Coordinating an event of this magnitude is an effort that requires the heads and hands of hundreds, if not thousands, of staffers and volunteers, few of whom have event coordination experience. Expect that there will be disorganization and don’t fight it. Focus on your reason for being there, determine a single point person who can get you what you need when you need it, and steer clear of the negative vibes of other journalists who entertain themselves by complaining ad infinitum about the lack of organization.

2. Prepare as much as possible beforehand.

There are lots of logistics you won’t be able to figure out until the last minute, especially as teams get eliminated and the field narrows. Make a list of priorities- what are the sports and teams you want to see? Where are the sports venues located? How far are those venues from where you’re staying (and from each other)? In Guadalajara, the volleyball venue is an hour from the main media center and about 75 minutes from my hotel. Had I not done my prep work, I wouldn’t have made it into today’s headliner game between Cuba and Canada.

3. Check in at the media center and find a contact. 

Don’t make the mistake of picking up your credentials and the media guide and then jetting. Stick around for a bit and talk with staff. Who’s a point person you can count on (via email, mobile, or both) if you get to a venue and have problems getting admitted? (And even with a formal credential, it happens). What services are available to journalists? Here at the Pan American Games, both Canon and Nikon have booths where accredited journalists can get their gear cleaned and have minor repairs performed. Nikon is even distributing loaner gear for some journalists.

And to wind down at the end of the day (or, for some journos, at the beginning… ahem), there’s a tequila tasting stand in the journo cafeteria… free shots.

Also, confirm what your credential covers. It may (or may not) cover all events, but does it cover opening and closing ceremonies? Are there any special media parties (Bebel Gilberto is playing here, for example, at a press-only event).

4. Document everything.

By this, I don’t just mean the Games, but also your communications. If someone tells you, for example, that you’ll need an event ticket on top of your credential (which is the case for today’s volleyball games), get that person’s name and email; then ask for the name and email of the person who is responsible for distributing tickets.
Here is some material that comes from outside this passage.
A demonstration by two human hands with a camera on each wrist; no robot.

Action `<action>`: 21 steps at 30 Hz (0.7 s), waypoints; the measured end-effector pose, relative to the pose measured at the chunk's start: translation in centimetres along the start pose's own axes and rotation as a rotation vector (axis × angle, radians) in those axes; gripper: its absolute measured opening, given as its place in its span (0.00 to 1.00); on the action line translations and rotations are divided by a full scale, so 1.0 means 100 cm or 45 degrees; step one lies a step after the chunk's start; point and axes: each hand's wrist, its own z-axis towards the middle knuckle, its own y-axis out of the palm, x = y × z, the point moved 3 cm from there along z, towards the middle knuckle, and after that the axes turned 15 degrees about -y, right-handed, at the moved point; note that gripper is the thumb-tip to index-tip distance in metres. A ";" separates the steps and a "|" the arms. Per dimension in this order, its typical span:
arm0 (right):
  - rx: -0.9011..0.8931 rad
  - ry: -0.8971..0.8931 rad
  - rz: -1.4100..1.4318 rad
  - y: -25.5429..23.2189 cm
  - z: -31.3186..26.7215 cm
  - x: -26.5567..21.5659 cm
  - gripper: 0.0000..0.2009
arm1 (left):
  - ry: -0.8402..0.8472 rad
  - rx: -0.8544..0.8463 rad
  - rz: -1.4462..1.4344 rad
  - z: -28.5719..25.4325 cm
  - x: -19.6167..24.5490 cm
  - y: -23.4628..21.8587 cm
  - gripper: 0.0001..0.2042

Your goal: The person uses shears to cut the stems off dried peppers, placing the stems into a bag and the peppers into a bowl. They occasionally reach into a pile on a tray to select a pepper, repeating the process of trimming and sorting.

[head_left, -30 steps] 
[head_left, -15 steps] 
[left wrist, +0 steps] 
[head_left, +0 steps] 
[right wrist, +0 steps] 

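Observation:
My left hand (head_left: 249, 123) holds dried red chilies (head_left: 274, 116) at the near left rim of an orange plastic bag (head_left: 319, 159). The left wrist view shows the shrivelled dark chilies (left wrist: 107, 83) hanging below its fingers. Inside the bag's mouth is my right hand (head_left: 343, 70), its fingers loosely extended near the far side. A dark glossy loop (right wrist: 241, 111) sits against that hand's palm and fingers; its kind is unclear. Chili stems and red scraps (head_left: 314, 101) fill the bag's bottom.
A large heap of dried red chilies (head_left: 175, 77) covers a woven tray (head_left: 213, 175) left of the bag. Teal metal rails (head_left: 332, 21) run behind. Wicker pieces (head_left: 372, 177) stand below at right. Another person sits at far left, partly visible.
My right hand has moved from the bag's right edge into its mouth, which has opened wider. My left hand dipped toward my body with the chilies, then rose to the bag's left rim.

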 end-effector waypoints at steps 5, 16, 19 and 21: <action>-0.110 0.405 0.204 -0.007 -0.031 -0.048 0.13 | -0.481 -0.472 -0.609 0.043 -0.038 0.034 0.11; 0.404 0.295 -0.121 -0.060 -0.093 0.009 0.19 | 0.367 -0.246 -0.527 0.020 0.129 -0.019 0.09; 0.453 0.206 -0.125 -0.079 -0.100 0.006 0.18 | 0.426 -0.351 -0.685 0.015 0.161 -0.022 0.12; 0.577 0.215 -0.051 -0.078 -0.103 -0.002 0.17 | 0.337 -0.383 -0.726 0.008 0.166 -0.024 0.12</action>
Make sure you always have someone accountable to trace information back to.

5. Dress appropriately.

Journos showing up in sleeveless shirts and open-toed shoes won’t be admitted to a venue at the Pan Ams. Be sure you know what the dress code is for the events you intend to cover.

6. Eat well when you can.

You’ll likely be out all day at a venue that serves chips and beer, so eat a heavy breakfast. Many of the main event venues are on the outskirts of cities, not inside them, so your options for a snack or a meal tend to be limited.

7. Pack for the day and keep your stuff close. 
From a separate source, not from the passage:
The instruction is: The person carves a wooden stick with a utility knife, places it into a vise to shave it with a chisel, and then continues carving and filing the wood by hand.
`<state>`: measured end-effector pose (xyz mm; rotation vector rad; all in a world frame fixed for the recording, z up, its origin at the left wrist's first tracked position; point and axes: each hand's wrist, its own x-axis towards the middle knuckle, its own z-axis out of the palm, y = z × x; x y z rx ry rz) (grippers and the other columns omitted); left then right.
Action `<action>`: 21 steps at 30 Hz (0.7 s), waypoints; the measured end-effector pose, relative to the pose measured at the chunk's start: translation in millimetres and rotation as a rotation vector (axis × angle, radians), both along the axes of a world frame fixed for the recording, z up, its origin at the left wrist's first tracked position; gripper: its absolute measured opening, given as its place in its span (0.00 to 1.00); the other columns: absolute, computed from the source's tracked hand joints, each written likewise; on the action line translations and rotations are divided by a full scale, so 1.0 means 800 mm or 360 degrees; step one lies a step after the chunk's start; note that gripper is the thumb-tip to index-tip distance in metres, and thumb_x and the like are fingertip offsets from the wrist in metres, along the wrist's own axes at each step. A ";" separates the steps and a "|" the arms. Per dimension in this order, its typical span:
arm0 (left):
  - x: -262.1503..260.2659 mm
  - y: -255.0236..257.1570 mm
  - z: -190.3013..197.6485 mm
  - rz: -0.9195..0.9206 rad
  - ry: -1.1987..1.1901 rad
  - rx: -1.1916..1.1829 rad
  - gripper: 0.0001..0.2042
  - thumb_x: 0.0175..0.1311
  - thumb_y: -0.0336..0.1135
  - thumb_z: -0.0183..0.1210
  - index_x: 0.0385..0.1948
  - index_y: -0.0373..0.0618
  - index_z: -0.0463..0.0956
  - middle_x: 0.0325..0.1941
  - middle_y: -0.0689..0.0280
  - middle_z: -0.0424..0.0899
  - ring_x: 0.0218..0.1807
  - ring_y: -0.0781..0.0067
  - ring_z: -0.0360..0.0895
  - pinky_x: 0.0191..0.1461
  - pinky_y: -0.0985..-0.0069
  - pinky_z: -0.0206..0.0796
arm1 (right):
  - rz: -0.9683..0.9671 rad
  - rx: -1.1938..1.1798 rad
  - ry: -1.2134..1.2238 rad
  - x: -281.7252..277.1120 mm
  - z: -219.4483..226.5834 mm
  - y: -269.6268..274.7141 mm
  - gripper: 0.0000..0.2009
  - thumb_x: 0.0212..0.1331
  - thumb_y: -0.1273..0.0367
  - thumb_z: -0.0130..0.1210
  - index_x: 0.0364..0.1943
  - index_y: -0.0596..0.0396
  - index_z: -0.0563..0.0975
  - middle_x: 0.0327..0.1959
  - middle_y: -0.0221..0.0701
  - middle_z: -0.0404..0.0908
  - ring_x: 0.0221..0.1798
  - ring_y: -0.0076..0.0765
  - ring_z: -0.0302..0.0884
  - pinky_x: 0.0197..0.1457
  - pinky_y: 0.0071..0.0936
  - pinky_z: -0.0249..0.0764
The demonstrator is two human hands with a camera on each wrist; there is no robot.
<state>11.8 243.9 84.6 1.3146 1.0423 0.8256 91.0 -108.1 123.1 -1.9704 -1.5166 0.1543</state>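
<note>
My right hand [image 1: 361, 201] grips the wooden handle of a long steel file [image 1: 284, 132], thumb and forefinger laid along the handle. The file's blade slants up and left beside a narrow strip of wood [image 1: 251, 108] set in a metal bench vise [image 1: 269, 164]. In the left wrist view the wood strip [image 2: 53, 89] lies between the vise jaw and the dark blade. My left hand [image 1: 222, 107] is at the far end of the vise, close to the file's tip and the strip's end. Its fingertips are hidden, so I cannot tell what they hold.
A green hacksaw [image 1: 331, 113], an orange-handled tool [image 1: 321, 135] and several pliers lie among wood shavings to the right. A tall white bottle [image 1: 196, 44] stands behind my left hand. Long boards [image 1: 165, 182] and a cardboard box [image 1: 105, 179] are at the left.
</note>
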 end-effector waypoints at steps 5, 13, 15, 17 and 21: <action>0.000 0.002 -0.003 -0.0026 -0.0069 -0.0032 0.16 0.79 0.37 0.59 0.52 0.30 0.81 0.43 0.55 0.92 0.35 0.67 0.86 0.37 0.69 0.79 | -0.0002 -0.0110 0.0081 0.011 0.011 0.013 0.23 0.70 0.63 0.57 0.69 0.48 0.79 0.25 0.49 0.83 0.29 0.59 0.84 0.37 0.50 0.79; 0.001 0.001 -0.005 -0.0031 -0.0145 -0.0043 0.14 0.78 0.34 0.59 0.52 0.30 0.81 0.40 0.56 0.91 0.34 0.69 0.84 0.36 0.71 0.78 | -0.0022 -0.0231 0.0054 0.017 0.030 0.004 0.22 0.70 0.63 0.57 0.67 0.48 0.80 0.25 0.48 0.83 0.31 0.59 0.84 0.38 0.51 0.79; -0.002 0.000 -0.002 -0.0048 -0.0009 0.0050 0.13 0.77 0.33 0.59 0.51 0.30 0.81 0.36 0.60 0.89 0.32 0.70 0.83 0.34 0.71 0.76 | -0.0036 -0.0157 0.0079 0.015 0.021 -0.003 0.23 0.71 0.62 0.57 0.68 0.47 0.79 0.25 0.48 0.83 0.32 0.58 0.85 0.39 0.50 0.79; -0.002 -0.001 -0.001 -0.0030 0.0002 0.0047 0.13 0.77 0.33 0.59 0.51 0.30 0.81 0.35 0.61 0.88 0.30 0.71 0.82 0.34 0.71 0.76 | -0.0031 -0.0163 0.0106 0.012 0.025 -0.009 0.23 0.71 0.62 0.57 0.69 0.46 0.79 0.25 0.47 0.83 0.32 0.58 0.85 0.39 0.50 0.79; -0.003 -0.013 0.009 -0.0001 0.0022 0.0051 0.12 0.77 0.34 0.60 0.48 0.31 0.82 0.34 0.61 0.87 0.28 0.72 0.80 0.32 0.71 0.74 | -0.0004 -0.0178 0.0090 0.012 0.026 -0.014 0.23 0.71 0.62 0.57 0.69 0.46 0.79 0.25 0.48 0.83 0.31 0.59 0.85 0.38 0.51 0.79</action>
Don’t assume you’ll have the chance to go back to your hotel for your back-up battery or memory card. Bring all your gear and keep it close at hand. Because there’s so much gear, so many people, and so much moving around, try to keep everything as compact and close to you as you can.

8. Make friends with the media.

Grumpy journos notwithstanding, chat up the other members of the media in the press box. This morning, I’ve met AP and Getty photographers from Spain and Germany, respectively, as well as Olympic historians. It’s good to keep in touch with these folks to share future opportunities, but it’s also got an immediate benefit- they can watch your stuff for you while you go pee.
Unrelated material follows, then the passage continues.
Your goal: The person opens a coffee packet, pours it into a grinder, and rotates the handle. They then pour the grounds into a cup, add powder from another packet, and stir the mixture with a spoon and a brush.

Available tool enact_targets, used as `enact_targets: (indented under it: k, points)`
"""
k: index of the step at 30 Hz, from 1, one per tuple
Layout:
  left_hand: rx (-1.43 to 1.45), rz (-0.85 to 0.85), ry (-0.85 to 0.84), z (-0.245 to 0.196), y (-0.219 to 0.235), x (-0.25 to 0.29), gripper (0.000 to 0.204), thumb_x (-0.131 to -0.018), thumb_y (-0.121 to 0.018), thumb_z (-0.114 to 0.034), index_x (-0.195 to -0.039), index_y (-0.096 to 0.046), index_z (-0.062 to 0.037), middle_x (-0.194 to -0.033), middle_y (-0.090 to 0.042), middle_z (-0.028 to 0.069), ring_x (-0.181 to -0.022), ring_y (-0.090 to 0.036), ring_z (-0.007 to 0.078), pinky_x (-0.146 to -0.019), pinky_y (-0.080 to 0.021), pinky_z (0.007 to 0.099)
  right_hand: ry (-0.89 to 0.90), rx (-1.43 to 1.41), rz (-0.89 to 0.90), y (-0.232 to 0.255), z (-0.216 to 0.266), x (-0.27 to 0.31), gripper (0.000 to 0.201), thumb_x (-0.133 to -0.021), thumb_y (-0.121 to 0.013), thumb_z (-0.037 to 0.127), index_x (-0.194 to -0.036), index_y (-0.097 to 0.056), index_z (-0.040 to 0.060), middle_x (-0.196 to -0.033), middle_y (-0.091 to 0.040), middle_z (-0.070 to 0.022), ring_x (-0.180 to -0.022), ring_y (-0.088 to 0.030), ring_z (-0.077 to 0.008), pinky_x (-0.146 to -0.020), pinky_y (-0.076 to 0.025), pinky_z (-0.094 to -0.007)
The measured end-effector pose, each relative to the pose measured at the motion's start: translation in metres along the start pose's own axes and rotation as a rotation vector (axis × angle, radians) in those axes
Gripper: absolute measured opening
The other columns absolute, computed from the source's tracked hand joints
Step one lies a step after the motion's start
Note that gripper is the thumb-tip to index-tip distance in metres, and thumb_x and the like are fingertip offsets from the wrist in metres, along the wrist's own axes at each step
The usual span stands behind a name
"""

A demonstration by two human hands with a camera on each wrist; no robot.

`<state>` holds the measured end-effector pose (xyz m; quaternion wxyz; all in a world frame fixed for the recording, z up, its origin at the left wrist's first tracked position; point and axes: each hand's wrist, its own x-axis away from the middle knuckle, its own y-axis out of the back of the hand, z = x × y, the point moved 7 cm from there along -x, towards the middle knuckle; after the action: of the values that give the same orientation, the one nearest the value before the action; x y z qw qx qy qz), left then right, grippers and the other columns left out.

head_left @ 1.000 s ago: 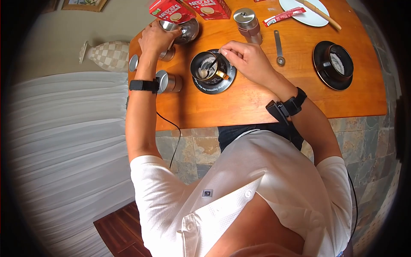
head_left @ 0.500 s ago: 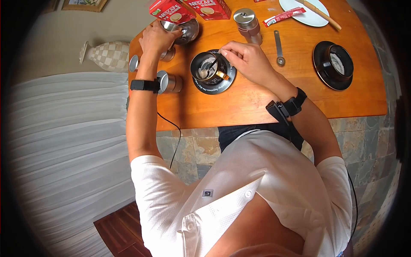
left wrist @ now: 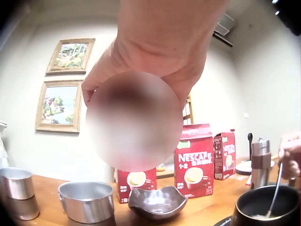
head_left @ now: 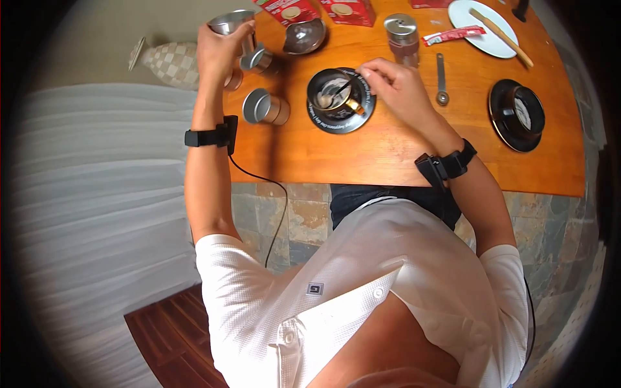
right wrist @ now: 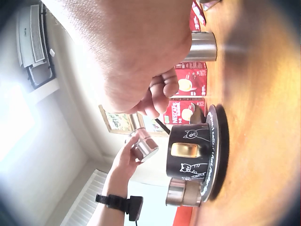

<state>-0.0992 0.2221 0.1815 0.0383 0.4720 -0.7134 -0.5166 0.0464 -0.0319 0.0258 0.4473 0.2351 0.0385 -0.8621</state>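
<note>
My left hand [head_left: 218, 55] grips a metal cup [head_left: 231, 22] at the table's far left, raised above the tabletop. In the left wrist view a round blurred patch hides most of what lies under that palm. My right hand [head_left: 402, 94] pinches a thin spoon [left wrist: 276, 188], which dips into a black cup [right wrist: 188, 162] with a gold handle and cat drawings. Pale powder lies inside this cup, which stands on a black lettered saucer [head_left: 341, 127]. Close to the left hand are a dark wavy-rimmed bowl [left wrist: 157, 202] and several metal cups, one nearest me [head_left: 266, 107].
Red Nescafe boxes [left wrist: 194, 162] stand behind the bowl. A metal grinder [head_left: 402, 39] and a measuring spoon [head_left: 441, 81] lie beyond the right hand. At the right is a second black cup [head_left: 527, 110]; a white plate [head_left: 462, 16] bears a wooden utensil and red sachet.
My left hand has lifted the metal cup away from beside the dark bowl, up and to the left. My right hand stays at the black cup with the spoon. The head view has shifted slightly.
</note>
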Motion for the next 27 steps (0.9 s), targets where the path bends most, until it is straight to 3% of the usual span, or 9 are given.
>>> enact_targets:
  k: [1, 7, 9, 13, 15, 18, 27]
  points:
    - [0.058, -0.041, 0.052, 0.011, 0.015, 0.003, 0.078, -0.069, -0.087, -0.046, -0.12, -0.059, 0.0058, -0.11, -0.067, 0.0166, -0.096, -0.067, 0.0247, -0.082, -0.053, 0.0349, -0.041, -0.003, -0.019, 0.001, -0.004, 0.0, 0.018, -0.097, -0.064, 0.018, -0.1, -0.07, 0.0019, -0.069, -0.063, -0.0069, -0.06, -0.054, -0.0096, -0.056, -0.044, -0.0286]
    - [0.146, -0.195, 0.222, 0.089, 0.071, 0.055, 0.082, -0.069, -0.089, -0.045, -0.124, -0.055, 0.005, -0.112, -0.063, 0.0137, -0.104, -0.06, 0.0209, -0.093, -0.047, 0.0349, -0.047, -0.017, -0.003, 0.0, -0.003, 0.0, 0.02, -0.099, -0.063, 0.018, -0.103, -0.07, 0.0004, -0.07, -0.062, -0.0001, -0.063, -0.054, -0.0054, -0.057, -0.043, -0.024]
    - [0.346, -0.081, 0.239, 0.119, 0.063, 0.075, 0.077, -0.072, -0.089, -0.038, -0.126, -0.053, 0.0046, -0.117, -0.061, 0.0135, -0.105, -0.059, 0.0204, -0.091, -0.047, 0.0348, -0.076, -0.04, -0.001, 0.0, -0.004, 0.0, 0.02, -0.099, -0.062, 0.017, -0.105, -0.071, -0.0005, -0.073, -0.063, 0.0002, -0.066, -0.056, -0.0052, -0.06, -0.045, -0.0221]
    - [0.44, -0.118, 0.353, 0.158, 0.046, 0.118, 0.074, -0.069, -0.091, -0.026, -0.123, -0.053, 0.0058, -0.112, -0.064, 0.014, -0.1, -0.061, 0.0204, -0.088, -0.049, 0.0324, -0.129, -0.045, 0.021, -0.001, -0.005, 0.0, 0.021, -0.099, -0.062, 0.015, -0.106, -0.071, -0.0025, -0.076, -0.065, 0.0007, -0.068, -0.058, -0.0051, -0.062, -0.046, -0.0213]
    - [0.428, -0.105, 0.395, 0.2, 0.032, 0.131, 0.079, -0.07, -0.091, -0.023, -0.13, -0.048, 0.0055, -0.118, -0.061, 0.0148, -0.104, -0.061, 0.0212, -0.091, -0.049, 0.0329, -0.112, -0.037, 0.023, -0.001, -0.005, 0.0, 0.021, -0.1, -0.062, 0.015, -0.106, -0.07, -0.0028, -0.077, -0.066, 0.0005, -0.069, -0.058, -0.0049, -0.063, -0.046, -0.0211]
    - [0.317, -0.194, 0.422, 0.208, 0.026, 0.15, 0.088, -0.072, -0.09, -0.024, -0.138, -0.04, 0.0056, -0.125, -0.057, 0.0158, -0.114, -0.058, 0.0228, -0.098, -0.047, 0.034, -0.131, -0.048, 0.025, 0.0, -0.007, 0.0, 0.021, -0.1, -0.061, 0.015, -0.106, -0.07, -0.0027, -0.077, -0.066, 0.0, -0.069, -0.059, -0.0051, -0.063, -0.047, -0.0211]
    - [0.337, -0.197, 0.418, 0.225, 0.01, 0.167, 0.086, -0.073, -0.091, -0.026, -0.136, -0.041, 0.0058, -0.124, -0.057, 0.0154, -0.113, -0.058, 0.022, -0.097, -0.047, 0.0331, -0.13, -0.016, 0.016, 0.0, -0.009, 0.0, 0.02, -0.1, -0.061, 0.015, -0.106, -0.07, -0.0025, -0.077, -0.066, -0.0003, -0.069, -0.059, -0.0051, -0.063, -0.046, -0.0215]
Cuban women's volleyball team

Cuban women's volleyball team

 9. Bend the rules. 

Journos who are not credentialed as photographers can’t shoot photos from the press box at the Pan Ams. As I was looking for a way around this, I realized I could take my DSLR into the stands and shoot from there (which general population can’t do- they can only use small point and shoots). Nobody told me this; it was one of the many things I had to figure out on my own.